Start of Block
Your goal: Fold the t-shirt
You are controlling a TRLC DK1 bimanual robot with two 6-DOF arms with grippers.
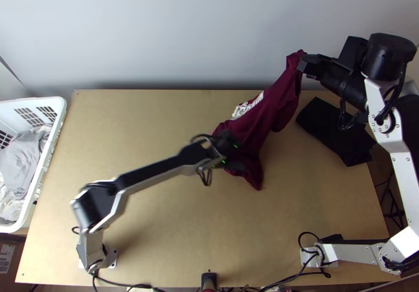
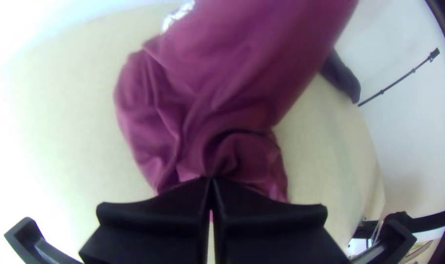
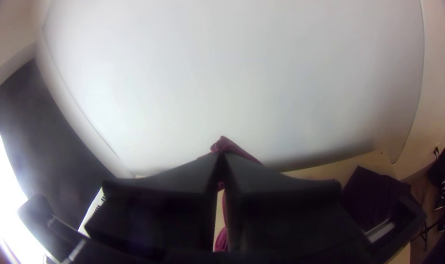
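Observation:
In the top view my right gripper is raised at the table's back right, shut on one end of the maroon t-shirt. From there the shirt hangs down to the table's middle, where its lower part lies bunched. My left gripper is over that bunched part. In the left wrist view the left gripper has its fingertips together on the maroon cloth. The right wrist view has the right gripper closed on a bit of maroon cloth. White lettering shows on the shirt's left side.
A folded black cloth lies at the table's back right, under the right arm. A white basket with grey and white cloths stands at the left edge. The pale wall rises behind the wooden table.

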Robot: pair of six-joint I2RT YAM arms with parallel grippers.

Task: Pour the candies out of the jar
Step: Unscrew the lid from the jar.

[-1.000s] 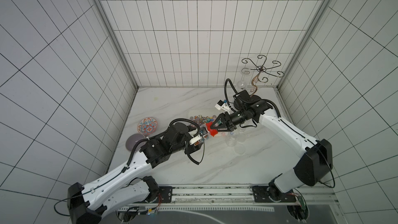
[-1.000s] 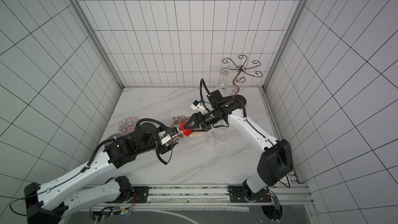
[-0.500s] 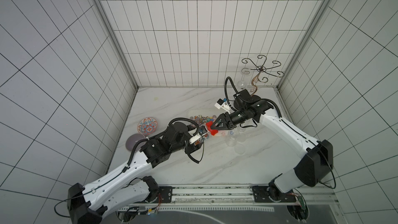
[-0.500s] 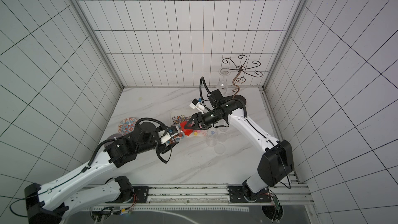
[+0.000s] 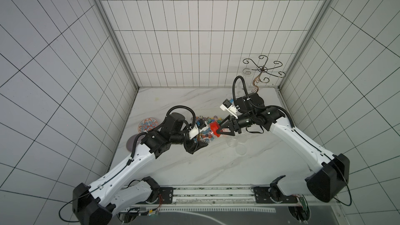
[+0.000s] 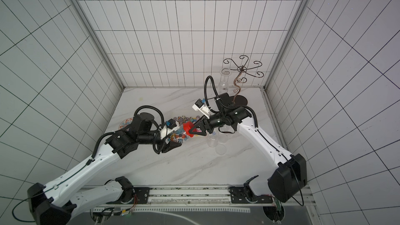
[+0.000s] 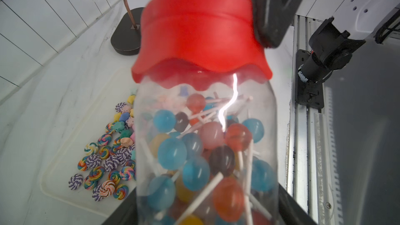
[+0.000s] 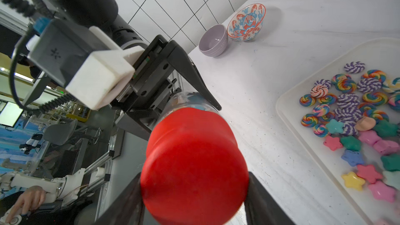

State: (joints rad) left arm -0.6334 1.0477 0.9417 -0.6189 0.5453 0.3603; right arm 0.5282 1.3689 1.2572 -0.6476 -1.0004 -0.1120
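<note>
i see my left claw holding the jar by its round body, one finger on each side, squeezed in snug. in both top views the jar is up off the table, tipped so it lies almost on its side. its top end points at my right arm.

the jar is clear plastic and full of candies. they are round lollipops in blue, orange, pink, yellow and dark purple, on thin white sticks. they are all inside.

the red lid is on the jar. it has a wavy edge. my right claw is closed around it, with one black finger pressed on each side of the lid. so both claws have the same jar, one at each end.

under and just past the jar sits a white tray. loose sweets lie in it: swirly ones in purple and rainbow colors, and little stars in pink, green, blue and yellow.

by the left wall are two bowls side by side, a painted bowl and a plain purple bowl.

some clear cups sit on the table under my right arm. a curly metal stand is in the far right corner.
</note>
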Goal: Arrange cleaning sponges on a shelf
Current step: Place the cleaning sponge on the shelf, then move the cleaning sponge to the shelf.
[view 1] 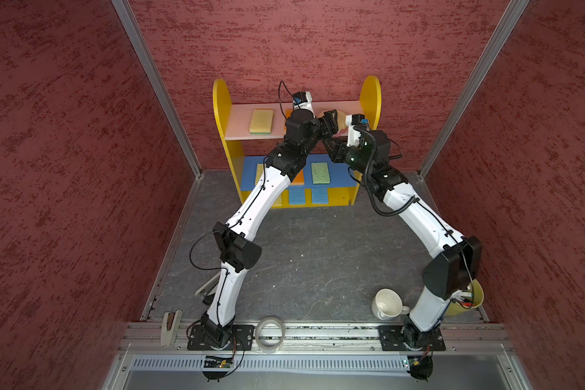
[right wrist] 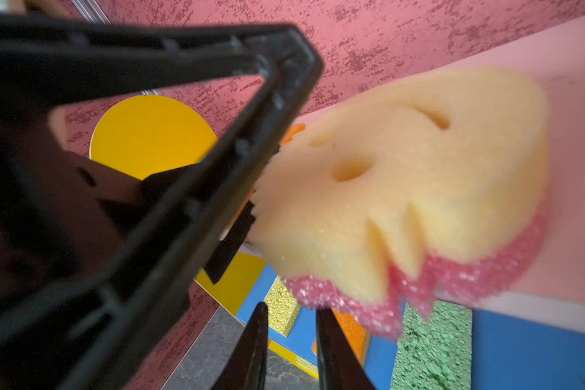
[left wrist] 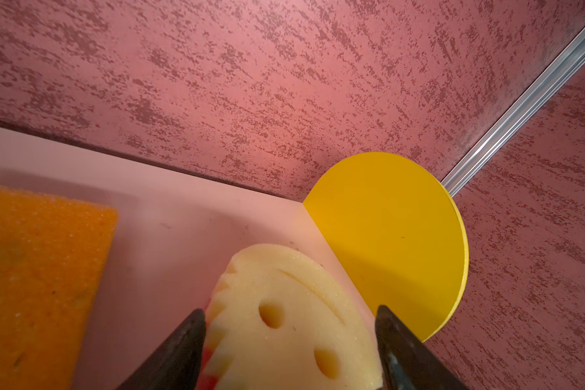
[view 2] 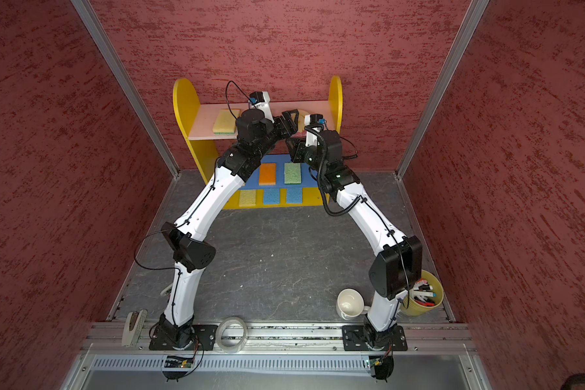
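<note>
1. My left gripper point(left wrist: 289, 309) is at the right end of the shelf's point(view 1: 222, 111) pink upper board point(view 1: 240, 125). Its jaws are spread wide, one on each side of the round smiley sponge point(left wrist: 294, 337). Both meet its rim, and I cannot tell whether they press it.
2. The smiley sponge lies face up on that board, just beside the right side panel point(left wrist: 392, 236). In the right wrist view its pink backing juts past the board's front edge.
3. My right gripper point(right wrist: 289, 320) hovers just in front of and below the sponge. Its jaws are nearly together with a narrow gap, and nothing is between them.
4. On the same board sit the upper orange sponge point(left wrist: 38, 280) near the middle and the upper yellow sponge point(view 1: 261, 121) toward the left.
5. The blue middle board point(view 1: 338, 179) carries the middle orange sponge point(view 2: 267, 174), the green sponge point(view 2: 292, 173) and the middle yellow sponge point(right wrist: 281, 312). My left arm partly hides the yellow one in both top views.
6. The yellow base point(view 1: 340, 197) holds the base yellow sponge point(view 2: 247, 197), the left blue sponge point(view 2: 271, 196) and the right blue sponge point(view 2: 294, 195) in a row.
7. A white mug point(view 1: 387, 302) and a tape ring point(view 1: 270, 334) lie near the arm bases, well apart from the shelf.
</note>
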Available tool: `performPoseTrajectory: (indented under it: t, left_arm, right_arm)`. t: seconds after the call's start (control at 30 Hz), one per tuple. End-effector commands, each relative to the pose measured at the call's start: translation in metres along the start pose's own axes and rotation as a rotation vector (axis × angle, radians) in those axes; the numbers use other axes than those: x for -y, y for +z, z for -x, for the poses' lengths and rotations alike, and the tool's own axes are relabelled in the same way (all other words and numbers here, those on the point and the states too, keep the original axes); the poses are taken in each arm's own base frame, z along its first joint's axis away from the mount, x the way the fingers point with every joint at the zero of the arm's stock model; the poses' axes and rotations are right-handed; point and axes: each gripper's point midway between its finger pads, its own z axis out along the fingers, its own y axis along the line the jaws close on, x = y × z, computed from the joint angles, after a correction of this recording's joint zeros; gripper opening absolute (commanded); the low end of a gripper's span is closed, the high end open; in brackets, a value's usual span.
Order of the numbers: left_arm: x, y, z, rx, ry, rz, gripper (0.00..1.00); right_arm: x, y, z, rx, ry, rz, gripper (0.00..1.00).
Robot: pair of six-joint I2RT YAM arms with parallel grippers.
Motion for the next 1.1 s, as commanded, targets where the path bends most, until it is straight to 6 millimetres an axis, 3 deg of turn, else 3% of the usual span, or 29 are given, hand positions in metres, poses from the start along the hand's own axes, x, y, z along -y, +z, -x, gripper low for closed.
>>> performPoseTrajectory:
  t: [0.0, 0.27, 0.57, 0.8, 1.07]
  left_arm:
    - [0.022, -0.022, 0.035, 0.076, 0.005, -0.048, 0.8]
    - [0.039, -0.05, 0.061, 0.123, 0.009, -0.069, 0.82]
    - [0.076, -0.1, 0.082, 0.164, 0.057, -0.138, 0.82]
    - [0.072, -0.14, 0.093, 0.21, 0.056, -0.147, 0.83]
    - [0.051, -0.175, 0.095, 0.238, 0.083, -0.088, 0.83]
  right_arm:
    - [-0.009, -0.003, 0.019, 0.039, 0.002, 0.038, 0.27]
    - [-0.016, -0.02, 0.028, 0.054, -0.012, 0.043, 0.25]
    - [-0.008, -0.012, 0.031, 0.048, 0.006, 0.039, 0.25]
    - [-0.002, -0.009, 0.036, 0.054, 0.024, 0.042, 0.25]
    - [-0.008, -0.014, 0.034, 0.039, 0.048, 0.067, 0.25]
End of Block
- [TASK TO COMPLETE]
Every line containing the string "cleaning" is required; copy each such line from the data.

- [RESPONSE AREA]
Goal: Arrange cleaning sponges on a shelf
Current step: Place the cleaning sponge on the shelf, then move the cleaning sponge to the shelf.

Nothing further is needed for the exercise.